▶ **REQUIREMENT**
Copy out the data exactly, leaving the pictures behind.

:: GIVEN INFORMATION ::

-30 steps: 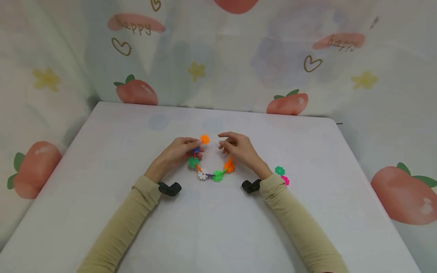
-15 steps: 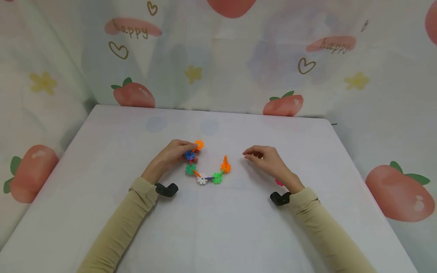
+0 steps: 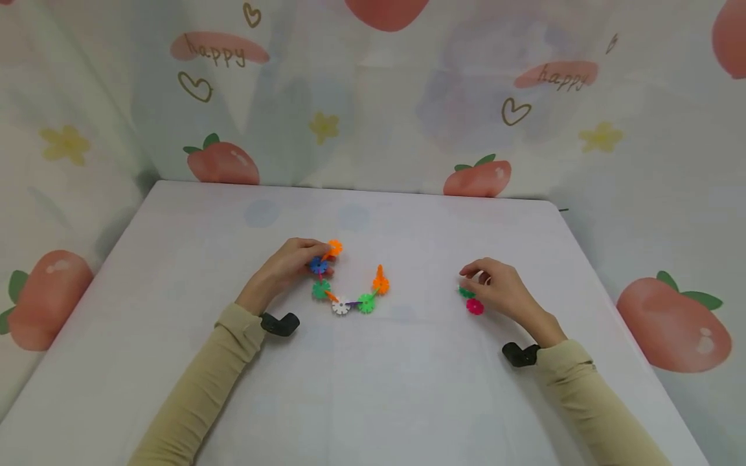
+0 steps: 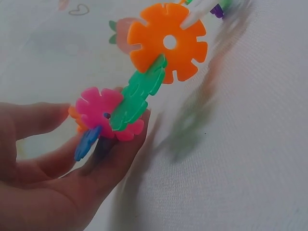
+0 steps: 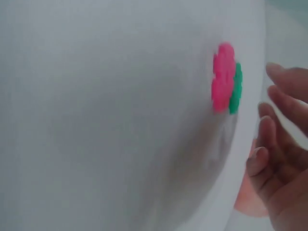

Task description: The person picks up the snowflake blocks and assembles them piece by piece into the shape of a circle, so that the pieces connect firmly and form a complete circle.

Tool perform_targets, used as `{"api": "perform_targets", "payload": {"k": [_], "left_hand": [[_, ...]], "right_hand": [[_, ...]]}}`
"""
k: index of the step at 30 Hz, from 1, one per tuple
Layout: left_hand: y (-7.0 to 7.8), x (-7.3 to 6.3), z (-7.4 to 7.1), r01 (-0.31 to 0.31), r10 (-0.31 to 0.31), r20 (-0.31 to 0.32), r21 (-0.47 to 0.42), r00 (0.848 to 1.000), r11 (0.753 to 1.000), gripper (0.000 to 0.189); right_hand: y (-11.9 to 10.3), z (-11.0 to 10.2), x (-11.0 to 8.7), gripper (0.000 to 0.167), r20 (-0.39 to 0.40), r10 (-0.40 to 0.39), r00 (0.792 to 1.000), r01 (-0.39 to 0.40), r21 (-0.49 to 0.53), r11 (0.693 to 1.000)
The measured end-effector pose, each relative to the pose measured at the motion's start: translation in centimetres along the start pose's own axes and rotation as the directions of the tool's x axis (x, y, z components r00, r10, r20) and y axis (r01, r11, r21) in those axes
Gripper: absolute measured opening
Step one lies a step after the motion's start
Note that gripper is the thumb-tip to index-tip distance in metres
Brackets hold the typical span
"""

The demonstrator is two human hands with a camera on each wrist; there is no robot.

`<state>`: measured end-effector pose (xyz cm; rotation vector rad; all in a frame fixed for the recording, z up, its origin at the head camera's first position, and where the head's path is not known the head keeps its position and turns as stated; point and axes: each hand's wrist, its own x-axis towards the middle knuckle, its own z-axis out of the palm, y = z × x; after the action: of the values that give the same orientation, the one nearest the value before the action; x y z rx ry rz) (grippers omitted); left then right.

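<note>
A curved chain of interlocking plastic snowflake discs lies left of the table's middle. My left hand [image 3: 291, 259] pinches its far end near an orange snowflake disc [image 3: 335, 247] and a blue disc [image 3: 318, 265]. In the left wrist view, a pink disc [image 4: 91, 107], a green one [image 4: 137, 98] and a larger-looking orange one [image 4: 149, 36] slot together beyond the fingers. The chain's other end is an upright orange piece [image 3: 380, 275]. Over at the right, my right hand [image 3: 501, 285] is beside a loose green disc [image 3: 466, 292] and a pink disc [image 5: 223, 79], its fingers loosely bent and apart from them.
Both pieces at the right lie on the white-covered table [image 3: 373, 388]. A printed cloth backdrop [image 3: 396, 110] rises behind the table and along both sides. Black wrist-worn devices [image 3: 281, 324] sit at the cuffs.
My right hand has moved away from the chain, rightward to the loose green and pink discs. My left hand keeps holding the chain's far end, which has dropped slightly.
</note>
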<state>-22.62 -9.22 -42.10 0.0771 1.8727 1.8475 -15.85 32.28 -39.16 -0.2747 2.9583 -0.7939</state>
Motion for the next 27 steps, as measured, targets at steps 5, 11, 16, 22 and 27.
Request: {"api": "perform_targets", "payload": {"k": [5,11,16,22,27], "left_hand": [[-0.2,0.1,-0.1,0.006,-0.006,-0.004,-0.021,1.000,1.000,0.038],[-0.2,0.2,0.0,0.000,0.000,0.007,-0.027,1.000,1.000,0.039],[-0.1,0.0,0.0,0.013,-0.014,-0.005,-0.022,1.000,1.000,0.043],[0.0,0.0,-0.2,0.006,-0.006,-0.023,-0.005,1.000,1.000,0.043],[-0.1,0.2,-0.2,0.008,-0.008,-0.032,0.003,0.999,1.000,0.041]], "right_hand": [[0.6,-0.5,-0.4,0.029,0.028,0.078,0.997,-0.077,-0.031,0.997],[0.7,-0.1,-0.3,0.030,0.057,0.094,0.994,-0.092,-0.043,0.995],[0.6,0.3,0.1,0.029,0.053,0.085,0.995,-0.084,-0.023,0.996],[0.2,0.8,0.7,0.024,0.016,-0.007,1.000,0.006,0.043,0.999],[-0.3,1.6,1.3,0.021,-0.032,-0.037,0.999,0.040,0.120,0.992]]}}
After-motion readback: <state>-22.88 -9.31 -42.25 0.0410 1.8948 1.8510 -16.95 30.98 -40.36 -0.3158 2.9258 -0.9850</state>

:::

▶ **PROBLEM SOLUTION**
-30 steps: 
-15 steps: 
+0 steps: 
+0 steps: 
+0 steps: 

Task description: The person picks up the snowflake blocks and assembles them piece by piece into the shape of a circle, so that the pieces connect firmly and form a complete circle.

Tool perform_targets, used as `{"api": "perform_targets", "payload": {"k": [_], "left_hand": [[_, ...]], "right_hand": [[_, ...]]}}`
"""
k: index of the step at 30 Hz, from 1, one per tuple
Layout: left_hand: y (-7.0 to 7.8), x (-7.3 to 6.3), z (-7.4 to 7.1), r01 (-0.31 to 0.31), r10 (-0.31 to 0.31), r20 (-0.31 to 0.32), r21 (-0.47 to 0.42), r00 (0.848 to 1.000), r11 (0.753 to 1.000), gripper (0.000 to 0.189); right_hand: y (-11.9 to 10.3), z (-11.0 to 10.2), x (-11.0 to 8.7), gripper (0.000 to 0.167), r20 (-0.39 to 0.40), r10 (-0.40 to 0.39), r00 (0.792 to 1.000), r01 (-0.39 to 0.40), r21 (-0.49 to 0.53), r11 (0.693 to 1.000)
The measured end-effector pose, each relative to the pose measured at the motion's start: translation in centimetres along the start pose's own axes and rotation as the directions of the tool's x axis (x, y, z components r00, r10, r20) and y axis (r01, r11, r21) in those axes
Gripper: absolute measured opening
Step one lies a step after the motion's start
Note that gripper is the thumb-tip to index-tip distance in metres
Brackets hold the typical span
"""

The demonstrator is two human hands with a camera on each wrist; there is no robot.

`<state>`: measured end-effector pose (xyz cm; rotation vector rad; all in a frame fixed for the recording, z up, its origin at the head camera's first position, and where the head's path is not known the head keeps its position and turns as stated; point and axes: each hand's wrist, its own x-axis towards the middle knuckle, its own z-axis out of the palm, y = z × x; after the action: of the values that give the same orientation, the one nearest the value before the action; x y z rx ry rz) (grippers omitted); left then right.

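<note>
A curved chain of interlocking plastic snowflake discs lies left of the table's middle. My left hand [image 3: 291, 259] pinches its far end near an orange snowflake disc [image 3: 335, 247] and a blue disc [image 3: 318, 265]. In the left wrist view, a pink disc [image 4: 91, 107], a green one [image 4: 137, 98] and a larger-looking orange one [image 4: 149, 36] slot together beyond the fingers. The chain's other end is an upright orange piece [image 3: 380, 275]. Over at the right, my right hand [image 3: 501, 285] is beside a loose green disc [image 3: 466, 292] and a pink disc [image 5: 223, 79], its fingers loosely bent and apart from them.
Both pieces at the right lie on the white-covered table [image 3: 373, 388]. A printed cloth backdrop [image 3: 396, 110] rises behind the table and along both sides. Black wrist-worn devices [image 3: 281, 324] sit at the cuffs.
My right hand has moved away from the chain, rightward to the loose green and pink discs. My left hand keeps holding the chain's far end, which has dropped slightly.
</note>
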<state>-22.62 -9.22 -42.10 0.0771 1.8727 1.8475 -15.85 32.28 -39.16 -0.2747 2.9583 -0.7939</state>
Motion for the next 27 steps, as measured, targets at steps 5, 11, 16, 22 and 27.
Request: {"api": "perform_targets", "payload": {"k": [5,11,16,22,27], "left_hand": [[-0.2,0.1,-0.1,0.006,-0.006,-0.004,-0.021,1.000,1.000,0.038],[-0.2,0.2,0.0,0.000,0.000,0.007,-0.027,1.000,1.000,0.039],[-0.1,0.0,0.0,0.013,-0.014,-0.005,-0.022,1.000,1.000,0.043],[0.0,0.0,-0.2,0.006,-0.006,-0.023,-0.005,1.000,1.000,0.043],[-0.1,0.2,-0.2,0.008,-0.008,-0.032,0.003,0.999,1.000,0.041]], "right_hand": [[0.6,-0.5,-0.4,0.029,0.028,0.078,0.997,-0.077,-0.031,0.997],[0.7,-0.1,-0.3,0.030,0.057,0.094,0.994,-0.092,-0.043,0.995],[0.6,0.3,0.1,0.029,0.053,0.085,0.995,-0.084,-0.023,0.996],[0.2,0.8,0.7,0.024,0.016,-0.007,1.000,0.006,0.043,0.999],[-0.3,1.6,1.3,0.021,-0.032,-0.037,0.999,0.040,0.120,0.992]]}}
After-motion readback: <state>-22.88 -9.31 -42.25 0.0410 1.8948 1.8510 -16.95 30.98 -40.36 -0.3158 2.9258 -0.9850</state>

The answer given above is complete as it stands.